Alonso: Yeah. The day he arrived was the first day of shooting [in South Dakota]. After four hours of shooting, the DOP collapsed. We stopped shooting, we called an ambulance—we finished the day, but he didn’t continue [being] the DOP. Once I saw Roberto, I said “OK, take the camera.” He said “What the fuck, are you kidding me?” “No, we are going to keep shooting. You need to pan.” And he went and got the camera. After that, he stayed and we found another DOP from Spain.
He was very useful to me, because [due to] the films he makes [nonfiction movies often centered around dispossessed subjects], he knows how to approach if I need to help. My English is worse, but he can follow. For example, [actress] Sadie [Lapointe] speaks very fast, so I cannot follow her, but Roberto can read in between the lines. He speaks perfectly and knows how to approach and ask things [when] maybe my English is not the best.

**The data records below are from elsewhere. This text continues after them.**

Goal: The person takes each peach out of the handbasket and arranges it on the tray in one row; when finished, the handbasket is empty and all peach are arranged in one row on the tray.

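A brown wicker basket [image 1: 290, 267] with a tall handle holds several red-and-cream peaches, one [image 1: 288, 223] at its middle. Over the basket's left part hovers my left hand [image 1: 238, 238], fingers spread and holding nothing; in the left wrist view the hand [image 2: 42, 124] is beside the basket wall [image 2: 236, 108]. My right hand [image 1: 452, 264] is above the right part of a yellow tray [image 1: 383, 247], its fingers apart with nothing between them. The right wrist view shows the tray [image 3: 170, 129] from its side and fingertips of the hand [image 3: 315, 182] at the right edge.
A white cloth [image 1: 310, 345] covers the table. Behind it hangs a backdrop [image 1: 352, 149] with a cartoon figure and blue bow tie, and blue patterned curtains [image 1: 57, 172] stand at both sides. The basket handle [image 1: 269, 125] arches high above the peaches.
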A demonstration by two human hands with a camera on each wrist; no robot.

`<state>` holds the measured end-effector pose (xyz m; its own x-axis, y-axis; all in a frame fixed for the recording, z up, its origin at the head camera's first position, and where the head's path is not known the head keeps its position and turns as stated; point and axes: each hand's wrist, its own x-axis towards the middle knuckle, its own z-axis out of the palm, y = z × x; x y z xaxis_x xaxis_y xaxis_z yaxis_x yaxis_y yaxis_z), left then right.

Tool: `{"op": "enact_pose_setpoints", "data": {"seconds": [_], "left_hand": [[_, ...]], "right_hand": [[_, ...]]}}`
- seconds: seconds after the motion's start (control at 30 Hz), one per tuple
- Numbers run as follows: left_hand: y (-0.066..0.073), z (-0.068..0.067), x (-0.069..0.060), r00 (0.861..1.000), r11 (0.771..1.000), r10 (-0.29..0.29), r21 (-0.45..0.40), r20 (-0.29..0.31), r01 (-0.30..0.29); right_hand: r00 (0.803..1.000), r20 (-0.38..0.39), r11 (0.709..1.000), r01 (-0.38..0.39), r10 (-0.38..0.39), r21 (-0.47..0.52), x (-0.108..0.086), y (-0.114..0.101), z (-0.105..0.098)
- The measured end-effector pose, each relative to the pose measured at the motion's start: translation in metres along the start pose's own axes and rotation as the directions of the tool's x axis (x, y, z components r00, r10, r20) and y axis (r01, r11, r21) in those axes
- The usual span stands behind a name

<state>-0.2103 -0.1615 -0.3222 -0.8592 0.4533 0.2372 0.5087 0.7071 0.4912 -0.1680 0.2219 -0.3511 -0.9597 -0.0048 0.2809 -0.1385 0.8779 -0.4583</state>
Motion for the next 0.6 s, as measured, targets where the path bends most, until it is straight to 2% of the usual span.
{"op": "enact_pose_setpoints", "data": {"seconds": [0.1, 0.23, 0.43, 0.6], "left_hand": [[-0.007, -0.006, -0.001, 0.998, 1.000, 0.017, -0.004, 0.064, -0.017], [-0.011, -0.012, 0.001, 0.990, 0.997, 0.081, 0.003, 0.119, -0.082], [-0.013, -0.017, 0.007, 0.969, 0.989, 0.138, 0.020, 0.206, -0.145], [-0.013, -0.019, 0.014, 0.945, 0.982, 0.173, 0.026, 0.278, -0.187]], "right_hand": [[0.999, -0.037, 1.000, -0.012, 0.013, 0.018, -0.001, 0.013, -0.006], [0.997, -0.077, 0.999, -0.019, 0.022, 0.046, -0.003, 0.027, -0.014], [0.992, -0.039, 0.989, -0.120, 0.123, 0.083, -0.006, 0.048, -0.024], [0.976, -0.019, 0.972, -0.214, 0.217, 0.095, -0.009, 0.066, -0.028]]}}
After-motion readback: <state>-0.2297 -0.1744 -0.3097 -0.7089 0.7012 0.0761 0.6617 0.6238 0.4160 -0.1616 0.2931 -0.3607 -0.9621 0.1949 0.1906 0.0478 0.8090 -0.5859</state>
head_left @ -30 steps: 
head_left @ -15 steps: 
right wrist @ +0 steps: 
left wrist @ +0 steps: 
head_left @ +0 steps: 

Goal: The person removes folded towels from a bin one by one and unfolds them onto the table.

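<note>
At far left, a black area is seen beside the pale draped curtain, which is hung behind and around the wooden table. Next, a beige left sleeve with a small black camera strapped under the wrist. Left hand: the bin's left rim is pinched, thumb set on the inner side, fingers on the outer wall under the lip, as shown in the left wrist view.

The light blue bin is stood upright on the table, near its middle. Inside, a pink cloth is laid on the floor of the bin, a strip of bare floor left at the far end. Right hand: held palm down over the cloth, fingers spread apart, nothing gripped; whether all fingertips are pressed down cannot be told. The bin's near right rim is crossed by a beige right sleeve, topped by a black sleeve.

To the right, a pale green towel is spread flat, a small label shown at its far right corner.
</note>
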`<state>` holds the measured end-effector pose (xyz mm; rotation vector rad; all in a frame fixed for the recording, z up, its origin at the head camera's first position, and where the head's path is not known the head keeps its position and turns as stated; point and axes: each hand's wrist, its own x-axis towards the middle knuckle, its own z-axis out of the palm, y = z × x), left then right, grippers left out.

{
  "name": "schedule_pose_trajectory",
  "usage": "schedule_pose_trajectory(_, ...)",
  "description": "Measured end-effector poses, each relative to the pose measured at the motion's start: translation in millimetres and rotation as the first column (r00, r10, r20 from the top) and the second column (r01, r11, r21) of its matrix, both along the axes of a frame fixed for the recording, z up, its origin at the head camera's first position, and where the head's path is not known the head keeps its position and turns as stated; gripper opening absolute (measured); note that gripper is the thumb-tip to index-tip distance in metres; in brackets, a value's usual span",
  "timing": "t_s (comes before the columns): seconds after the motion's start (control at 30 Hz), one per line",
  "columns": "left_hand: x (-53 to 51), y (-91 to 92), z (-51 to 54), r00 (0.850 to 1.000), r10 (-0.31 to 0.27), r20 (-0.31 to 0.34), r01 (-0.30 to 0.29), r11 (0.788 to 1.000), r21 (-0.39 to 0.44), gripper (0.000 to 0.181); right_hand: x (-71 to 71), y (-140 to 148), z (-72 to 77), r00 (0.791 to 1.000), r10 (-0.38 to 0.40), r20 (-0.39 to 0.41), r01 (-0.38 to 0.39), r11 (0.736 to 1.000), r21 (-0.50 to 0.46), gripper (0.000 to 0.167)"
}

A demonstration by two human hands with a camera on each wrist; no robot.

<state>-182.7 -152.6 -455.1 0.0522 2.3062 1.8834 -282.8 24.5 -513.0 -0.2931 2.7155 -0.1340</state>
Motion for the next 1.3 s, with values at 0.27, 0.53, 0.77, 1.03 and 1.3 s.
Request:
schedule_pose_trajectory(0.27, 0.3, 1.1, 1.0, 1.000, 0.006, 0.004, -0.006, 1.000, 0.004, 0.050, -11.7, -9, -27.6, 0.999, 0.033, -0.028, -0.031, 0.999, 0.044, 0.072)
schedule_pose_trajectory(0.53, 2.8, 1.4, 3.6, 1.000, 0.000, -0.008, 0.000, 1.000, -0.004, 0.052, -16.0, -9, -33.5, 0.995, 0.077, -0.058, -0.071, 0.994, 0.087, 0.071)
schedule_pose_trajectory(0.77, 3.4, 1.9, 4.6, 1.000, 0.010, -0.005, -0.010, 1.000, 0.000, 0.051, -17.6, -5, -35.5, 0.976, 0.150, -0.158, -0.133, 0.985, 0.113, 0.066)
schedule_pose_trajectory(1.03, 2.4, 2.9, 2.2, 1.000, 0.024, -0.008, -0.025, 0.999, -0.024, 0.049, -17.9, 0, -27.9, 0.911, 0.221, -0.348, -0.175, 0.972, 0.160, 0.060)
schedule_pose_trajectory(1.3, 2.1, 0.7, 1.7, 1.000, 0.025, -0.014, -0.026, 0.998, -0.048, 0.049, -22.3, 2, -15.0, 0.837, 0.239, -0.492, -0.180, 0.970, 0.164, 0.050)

Filmmaker: When you’re directing people in a language that you don’t understand, like Chatino, what do you look for? Are you worried that you can’t keep up with what they’re saying?
Alonso: I think they will say the lines more or less, but I cannot force them, and I’m not interested that they repeat lines that I wrote in Argentina sitting in my home. They know better how to say things, so I just let them do whatever they need to. Sadie remembered all the lines I wrote. We changed things, because maybe it was not the right word. When they had the long dialogue in the prison [in a scene where Sadie visits her incarcerated brother], they were perfect actors. We did the thing two, three, four times and they repeated the lines every time, just like professional actors.
Filmmaker: You’ve been a producer on your films in the past but not on this one, right?
Alonso: No, I have the Argentinian 10% of the production.
Filmmaker: What does producing mean to you?
Alonso: It used to help me more when I did my previous films, when I got money from my own government in Argentina. But now with inflation the money is not good enough, so I need to go and create these co-productions and involve more countries to have the amount of money that we thought we needed in order to shoot this. But producing for me is just a legal thing to transfer money to my bank account.
Filmmaker: Is the bird all computer effects?
Alonso: [nods]
Filmmaker: There’s no puppet or actual bird? It’s all computer generated?
Alonso: Yeah.
Filmmaker: How did you work with the artists on that?
Alonso: This is a new thing for me, I’ve never done this before. It takes a lot of fucking time [to] render things, I could not follow the process. But they would send me references about the movement, and once we finished the movement they put all their aesthetic [external details to complete the work], like feathers or whatever. But it takes a lot of time. That’s why we couldn’t present the film in time to Cannes, because the bird was not there. We presented the film two weeks later than the deadline [to submit to the official competition]. Actually, the film they saw, they didn’t see the bird completely. The bird moved like a rock.
Filmmaker: So when was the bird done?
Alonso: A couple of weeks ago.
Filmmaker: Are you happy with how the bird looks?
Alonso: I don’t have any other options. [laughs] We needed to show the film. I think I’m quite happy. Maybe when it flies I’m less happy, but when it stays [still], it’s better.